Of course, there are other voices, outside the establishment, ours among them, that do not ignore the problems faced by workers. But these voices are excluded from the mass media and are rarely if ever heard by the majority of Americans. The far-reaching alternatives that they offer do not appear ‘practical’ or ‘realistic.’
This problem is exacerbated by the rise of the trend known as ‘identity politics’ and its speech code of ‘political correctness.’ This trend concerns itself with several kinds of social injustice – above all, racism, sexism, the oppression of sexual minorities, and prejudice against the handicapped. The set of issues addressed has expanded over time and will probably continue to do so. An attempt is made to combine the various issues in accordance with the principle of ‘intersectionality.’

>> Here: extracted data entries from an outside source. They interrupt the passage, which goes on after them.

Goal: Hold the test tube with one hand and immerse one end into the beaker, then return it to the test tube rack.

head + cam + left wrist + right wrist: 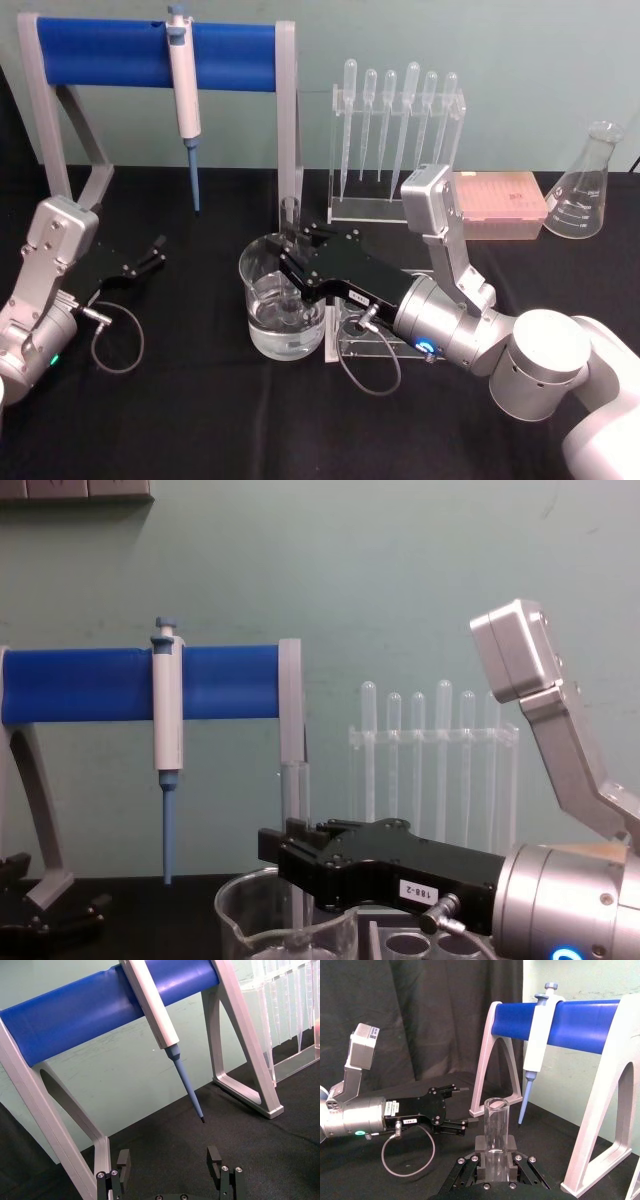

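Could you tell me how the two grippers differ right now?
The right gripper is shut on the test tube, holding it upright in the beaker; the left gripper is open and empty. The right reaches over the beaker; the left sits low near the blue stand. Both are black.

Beaker (236, 922) base cut off (chest view)
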Robot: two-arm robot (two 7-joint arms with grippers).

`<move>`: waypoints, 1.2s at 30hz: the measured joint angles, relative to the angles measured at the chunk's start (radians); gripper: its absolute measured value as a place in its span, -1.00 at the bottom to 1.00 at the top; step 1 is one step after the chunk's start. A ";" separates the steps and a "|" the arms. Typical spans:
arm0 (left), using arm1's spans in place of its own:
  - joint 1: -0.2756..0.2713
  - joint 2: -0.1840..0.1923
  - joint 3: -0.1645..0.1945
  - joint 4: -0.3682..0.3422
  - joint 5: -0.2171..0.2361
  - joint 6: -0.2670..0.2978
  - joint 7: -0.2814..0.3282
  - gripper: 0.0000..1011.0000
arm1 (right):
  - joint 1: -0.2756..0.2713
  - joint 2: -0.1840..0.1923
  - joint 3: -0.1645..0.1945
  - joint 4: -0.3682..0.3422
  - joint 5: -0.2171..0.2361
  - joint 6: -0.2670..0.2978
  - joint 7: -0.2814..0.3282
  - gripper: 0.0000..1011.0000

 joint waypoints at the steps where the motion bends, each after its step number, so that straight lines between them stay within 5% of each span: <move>1: 0.000 0.000 0.000 0.000 0.000 0.000 0.000 0.98 | 0.000 0.000 0.000 0.000 0.000 0.000 0.000 -0.56; 36: 0.000 0.000 0.000 0.000 0.000 0.000 0.000 0.98 | 0.000 0.000 0.000 0.000 0.000 0.000 -0.001 -0.56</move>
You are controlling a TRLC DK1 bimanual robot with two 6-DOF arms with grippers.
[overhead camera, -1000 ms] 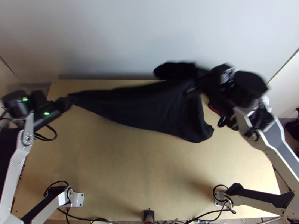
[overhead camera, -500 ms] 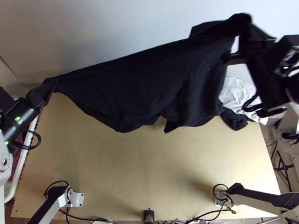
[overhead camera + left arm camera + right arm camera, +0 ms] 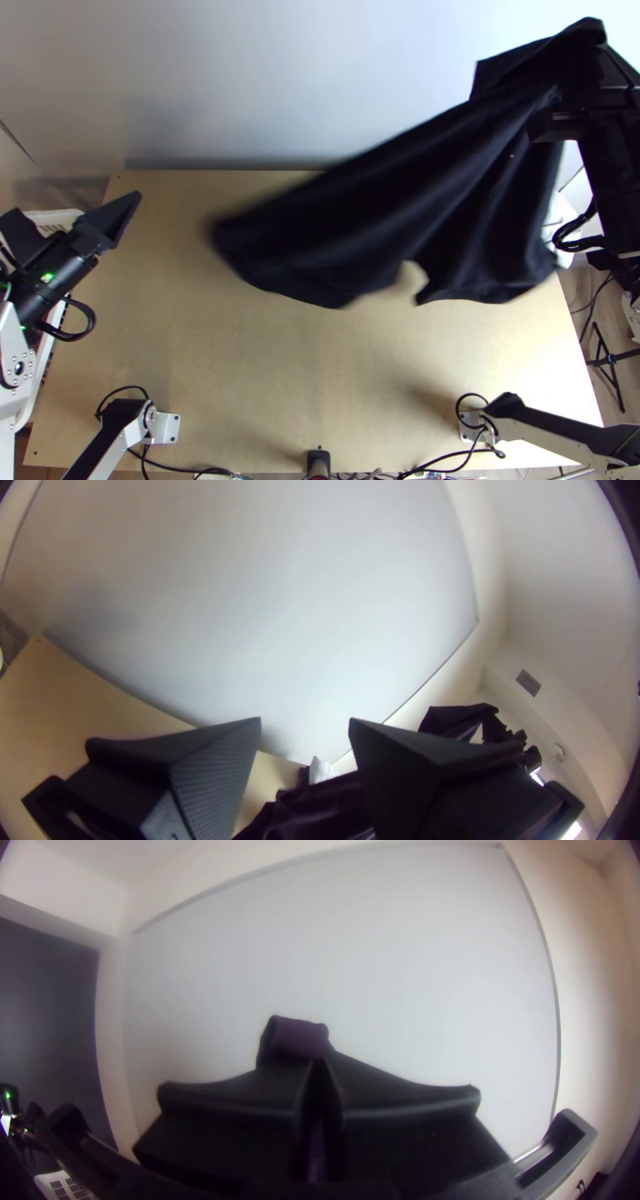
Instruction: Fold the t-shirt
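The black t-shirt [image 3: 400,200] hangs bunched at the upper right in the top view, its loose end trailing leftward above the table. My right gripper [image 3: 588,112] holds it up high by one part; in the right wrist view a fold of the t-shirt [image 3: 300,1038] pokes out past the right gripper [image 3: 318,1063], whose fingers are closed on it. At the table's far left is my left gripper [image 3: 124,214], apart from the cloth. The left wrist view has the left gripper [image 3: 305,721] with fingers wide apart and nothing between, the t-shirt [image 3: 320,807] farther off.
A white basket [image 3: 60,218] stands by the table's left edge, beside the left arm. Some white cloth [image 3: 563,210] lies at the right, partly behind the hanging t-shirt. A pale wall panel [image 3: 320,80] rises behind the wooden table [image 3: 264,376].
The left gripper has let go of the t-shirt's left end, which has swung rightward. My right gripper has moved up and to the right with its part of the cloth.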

Matters of class, however, receive little attention in identity politics. At best, ‘classism’ is tagged on at the end of a list that starts with racism and sexism and includes heterosexism, able-ism, age-ism, and so on, without recognizing that class is central to the whole structure of social inequality, the grid on which other forms of inequality are measured. Usually, however, class is ignored altogether, producing a grotesquely distorted view of society, as when a destitute white heterosexual man is considered more privileged than a wealthy black lesbian. At worst, identity politics merges with the dominant culture in the worship of capitalist ‘success’ and idolization of black, female, and gay celebrities who have ‘made it.’
Many blue-collar workers share Trump’s scornful rejection of ‘political correctness.’ As McIntosh puts it, they feel offended when ‘hyper-educated liberals’ assume that they are prejudiced against nonwhites, women, or gays just because they ‘do not know the new lingo and have not cultivated exquisite verbal sensitivity.’
Effective opposition to demagogues like Trump will never come from the ‘liberal left’ of the Democratic Party establishment and its tame media, but only from a movement that offers the working class a real alternative to capitalism.
 Anti-Intellectualism in American Life, first published in 1966. The most recent edition was released by Vintage in 2012.
 However, the anti-intellectualism of ‘the traditional businessman’ is not shared by high-tech entrepreneurs, who are highly educated and may fear that they themselves will become targets of anti-intellectual demagogy.
 Academic honors are more prestigious in some countries than others (more in Germany than in the United States, for instance).
 Janet McIntosh and Norma Mendoza-Denton, eds., Language in the Trump Era: Scandals and Emergencies, Cambridge University Press, 2020, pp. 9-18.